▸ **EXERCISE OBJECTIVE**
Only the lines holding "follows" are wanted here; copy each from the listing.

▸ **MATERIAL PROVIDED**
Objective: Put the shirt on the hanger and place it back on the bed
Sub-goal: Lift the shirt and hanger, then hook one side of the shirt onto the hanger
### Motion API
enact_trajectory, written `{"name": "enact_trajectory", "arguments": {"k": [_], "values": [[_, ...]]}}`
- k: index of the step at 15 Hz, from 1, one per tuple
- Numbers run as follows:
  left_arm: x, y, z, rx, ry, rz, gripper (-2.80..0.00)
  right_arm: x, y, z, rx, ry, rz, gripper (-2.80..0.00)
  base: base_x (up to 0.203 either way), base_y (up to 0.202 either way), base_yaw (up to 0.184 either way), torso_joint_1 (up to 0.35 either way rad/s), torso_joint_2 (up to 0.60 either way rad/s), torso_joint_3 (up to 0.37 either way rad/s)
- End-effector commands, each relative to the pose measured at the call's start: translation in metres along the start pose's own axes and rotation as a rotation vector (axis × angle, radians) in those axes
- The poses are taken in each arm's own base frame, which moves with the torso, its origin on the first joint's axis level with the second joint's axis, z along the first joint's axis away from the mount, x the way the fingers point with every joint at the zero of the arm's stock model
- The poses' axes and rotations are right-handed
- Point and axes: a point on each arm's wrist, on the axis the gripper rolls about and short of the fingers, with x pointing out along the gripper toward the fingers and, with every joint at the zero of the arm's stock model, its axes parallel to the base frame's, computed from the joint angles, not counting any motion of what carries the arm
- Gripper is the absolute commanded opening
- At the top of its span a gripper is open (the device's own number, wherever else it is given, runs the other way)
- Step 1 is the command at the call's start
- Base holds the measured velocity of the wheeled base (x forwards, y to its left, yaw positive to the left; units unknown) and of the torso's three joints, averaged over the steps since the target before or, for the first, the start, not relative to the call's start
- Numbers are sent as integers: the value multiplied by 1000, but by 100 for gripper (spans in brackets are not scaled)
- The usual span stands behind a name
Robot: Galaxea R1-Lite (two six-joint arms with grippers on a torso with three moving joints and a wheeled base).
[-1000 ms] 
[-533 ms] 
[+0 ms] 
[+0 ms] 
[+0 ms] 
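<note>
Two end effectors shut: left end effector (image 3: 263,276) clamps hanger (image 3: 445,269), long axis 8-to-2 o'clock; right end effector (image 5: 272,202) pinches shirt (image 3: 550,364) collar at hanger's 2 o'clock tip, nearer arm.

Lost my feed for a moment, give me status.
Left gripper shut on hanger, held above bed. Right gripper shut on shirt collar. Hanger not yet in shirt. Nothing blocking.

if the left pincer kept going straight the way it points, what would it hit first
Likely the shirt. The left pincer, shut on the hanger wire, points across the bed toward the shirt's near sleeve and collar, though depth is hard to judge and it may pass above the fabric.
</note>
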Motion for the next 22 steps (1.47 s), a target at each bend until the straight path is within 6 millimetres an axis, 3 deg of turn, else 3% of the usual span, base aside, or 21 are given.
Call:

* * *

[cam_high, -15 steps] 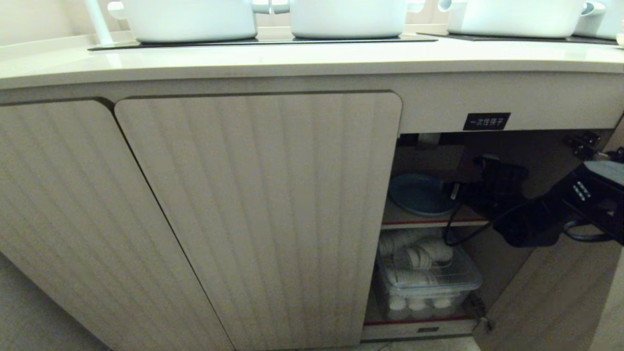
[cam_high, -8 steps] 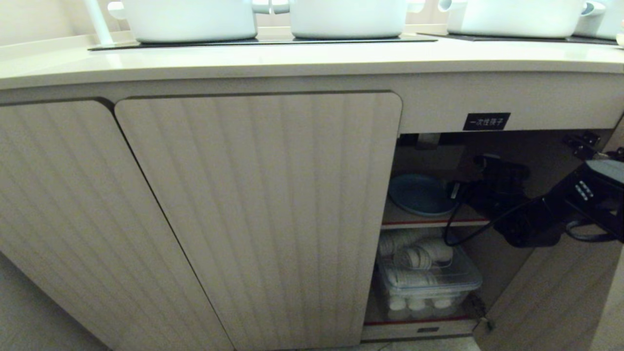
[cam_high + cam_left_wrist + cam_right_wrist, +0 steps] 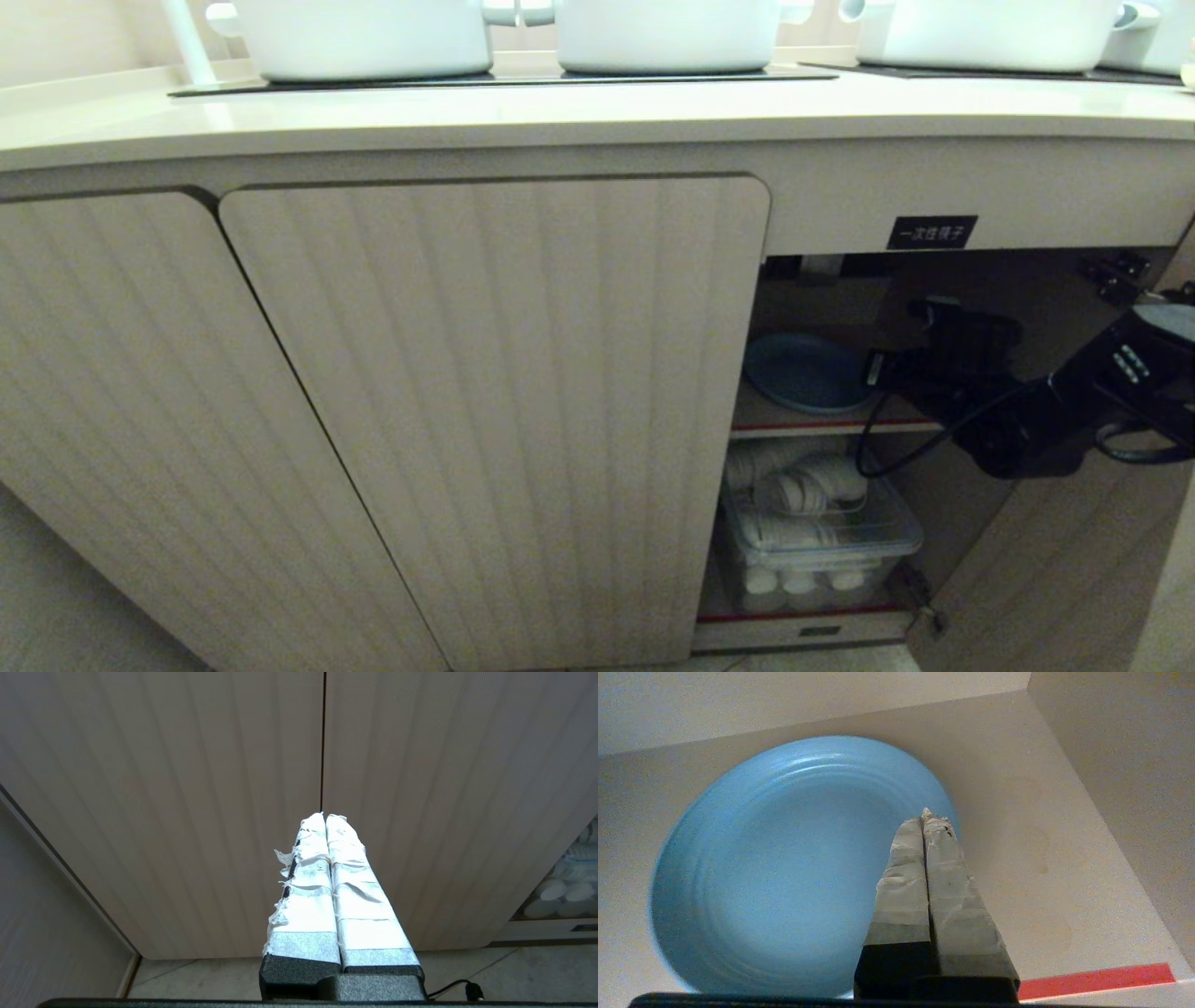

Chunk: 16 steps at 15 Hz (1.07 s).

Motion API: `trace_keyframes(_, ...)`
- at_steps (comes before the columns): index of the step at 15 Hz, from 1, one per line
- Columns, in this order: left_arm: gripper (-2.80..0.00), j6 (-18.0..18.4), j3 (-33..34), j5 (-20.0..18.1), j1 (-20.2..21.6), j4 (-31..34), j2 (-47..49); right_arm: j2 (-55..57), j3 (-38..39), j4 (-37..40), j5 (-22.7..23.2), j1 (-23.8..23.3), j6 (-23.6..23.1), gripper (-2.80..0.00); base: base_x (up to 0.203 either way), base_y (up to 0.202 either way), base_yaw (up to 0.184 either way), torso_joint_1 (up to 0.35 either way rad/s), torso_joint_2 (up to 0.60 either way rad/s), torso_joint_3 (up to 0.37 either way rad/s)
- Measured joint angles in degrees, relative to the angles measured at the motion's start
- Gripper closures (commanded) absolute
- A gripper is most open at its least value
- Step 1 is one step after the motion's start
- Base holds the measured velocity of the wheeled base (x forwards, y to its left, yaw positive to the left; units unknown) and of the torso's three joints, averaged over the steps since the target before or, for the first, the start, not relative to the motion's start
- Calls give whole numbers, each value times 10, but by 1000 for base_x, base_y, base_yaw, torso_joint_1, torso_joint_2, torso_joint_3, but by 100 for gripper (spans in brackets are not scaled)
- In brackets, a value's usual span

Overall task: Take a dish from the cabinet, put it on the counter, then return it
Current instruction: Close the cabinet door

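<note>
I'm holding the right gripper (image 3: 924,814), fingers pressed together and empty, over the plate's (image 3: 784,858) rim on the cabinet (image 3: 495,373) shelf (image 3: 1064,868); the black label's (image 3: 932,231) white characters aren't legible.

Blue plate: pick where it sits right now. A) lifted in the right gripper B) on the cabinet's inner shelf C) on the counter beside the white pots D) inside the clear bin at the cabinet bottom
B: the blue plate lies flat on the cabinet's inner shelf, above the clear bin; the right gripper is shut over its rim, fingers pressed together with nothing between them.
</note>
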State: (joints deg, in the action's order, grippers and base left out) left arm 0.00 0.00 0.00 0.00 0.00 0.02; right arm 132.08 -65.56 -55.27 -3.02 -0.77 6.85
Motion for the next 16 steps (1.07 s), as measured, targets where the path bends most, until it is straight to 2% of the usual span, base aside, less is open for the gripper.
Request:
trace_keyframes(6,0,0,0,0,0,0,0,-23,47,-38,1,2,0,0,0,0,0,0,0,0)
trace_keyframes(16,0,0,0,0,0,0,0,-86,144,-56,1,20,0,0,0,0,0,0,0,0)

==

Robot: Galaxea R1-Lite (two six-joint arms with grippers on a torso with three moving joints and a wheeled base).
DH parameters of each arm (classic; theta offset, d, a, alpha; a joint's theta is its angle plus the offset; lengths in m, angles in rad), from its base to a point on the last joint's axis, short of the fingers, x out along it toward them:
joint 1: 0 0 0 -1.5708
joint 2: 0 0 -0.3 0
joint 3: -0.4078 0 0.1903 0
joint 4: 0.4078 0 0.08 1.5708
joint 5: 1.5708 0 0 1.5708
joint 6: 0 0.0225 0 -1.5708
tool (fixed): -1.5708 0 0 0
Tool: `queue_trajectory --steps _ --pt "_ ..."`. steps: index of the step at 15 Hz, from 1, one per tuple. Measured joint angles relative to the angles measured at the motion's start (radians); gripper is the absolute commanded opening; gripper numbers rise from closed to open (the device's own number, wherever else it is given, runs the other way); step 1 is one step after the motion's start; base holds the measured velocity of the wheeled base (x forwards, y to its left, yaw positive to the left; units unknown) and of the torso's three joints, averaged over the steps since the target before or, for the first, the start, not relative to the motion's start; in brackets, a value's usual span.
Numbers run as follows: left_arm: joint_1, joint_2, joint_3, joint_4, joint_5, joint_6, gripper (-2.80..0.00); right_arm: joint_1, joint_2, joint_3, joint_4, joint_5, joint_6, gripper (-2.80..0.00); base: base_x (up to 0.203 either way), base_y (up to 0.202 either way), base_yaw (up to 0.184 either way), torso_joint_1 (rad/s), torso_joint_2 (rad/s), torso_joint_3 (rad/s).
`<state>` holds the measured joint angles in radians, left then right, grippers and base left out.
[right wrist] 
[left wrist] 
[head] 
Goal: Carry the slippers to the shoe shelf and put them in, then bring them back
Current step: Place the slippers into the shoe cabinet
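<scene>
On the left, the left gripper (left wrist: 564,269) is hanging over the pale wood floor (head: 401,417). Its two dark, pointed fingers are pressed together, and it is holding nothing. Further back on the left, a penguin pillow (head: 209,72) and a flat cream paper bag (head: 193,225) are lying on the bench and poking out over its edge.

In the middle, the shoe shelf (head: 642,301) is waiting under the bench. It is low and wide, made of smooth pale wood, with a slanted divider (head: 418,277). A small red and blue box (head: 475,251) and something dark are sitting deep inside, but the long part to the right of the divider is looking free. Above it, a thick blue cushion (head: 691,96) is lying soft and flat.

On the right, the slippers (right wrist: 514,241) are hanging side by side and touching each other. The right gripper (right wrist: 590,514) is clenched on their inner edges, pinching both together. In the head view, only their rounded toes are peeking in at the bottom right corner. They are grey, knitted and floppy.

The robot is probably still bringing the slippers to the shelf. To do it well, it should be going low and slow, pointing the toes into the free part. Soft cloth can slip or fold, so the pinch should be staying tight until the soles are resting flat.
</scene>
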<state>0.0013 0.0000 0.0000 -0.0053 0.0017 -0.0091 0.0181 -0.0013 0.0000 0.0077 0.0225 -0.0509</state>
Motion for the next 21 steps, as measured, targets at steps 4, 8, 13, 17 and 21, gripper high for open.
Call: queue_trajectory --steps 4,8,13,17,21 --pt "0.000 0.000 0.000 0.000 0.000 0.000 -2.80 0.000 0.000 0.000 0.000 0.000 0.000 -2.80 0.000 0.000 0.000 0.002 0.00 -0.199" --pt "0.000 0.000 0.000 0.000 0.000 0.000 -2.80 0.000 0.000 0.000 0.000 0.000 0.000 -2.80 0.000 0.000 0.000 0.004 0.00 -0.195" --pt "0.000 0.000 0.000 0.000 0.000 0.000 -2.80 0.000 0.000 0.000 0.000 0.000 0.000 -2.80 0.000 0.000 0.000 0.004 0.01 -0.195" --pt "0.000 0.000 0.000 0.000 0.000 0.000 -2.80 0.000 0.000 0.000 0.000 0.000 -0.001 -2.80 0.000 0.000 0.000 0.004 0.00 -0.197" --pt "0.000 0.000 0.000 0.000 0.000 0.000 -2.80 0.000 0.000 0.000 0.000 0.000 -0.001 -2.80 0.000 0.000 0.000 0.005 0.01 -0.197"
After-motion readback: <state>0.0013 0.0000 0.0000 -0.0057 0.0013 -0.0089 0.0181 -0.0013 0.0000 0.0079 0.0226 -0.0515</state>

▸ **TASK OUTPUT**
- Numbers run as follows:
Numbers run as follows: left_arm: joint_1, joint_2, joint_3, joint_4, joint_5, joint_6, gripper (-2.80..0.00); right_arm: joint_1, joint_2, joint_3, joint_4, joint_5, joint_6, gripper (-2.80..0.00); base: base_x (up to 0.203 either way), base_y (up to 0.202 either way), base_yaw (up to 0.184 either way), torso_joint_1 (rad/s), torso_joint_2 (rad/s), torso_joint_3 (rad/s).

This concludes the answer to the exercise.